Nick (Kurt Ela) is a struggling screenwriter and family man who hasn’t had work in over a year. Fortunately for him, his expecting wife, Mary (Rachel Drummond) has some success as an actress and is able to keep the family a float. Nothing will make you feel more like a provider than your pregnant wife supporting your family financially. Nick and Mary are attending a baby shower for Mary thrown by Mary’s agent with all of Nick and Mary’s friends, a hodge podge of LA stero-types (struggling actors, not so struggling actors… I imagine these 2 groups make up 90% of LA). Not long after the festivities begin, some of the guests suddenly become super aggressive and violent. Holed up in the house and terrorized by a demented party clown, Nick and crew soon realized that a virus is the cause of all the mayhem and things go from
Writer/director Alex Drummond has put everything he has into this film. I mean that literally as well as figuratively. Made on a budget of credit card debt and shit load of favors Drummond delivers a fun and (surprisingly) deep story of a guy who is met with a tremendous situation. Nick just might be the most relatable character I have seen on-screen in years. I am proud to be part of a generation of man-children that have spent the first part of our years on earth with no major challenges (not complaining, just stating a fact.) and Nick is right there with us. He has lived a life of unfulfillment (outside of the loving family!) and now has to rise to the occasion and protect his family. Kurt Ela plays the mild-mannered guy turned virus out break surviorlist so likable it’s impossible not to root for him. His performance is rooted in reality and he reacts exactly as you would think someone would who has to fight a birthday clown infected with a homicidal virus using every day kitchen appliances. You know, something we’ve all done hundreds of times…

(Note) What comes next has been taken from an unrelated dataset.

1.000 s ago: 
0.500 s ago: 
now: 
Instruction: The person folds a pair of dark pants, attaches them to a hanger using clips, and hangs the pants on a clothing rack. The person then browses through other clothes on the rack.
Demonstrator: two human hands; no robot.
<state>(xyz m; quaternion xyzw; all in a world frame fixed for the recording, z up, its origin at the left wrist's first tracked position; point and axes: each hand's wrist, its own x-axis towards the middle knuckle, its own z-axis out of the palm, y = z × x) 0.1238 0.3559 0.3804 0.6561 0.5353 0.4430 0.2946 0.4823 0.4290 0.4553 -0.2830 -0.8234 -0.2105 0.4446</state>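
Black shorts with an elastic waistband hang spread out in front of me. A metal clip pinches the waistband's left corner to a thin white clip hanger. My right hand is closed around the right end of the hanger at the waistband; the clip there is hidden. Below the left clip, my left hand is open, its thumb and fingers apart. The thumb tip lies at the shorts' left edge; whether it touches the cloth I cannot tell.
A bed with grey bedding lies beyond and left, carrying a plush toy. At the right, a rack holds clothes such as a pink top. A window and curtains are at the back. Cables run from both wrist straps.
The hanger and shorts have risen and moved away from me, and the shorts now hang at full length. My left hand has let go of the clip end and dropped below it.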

Killer Party is a hell of a good time. As far as indie horror goes, you’d be hard pressed to find a better one this year. Drummond is able to accomplish so much and knew exactly what his limitations were and (more importantly) how to work within them. I’ve chatted it up with Alex a couple of times and he one time (off the record) told me about a certain horror name (I’m not gonna say who,but he is not a stranger to conventions…) we all know that almost starred in the flick. For whatever reason this never happened and Killer Party is all the better for it. Had that part been cast it would have destroyed the heart of what makes Killer Party so compelling. It’s a bare bones story of man struggling with what it means to be a man. That and infected psychos tearing people apart with their bare hands… That’s just the way I like my movies: serious undertones wrapped with horror comedy goodness!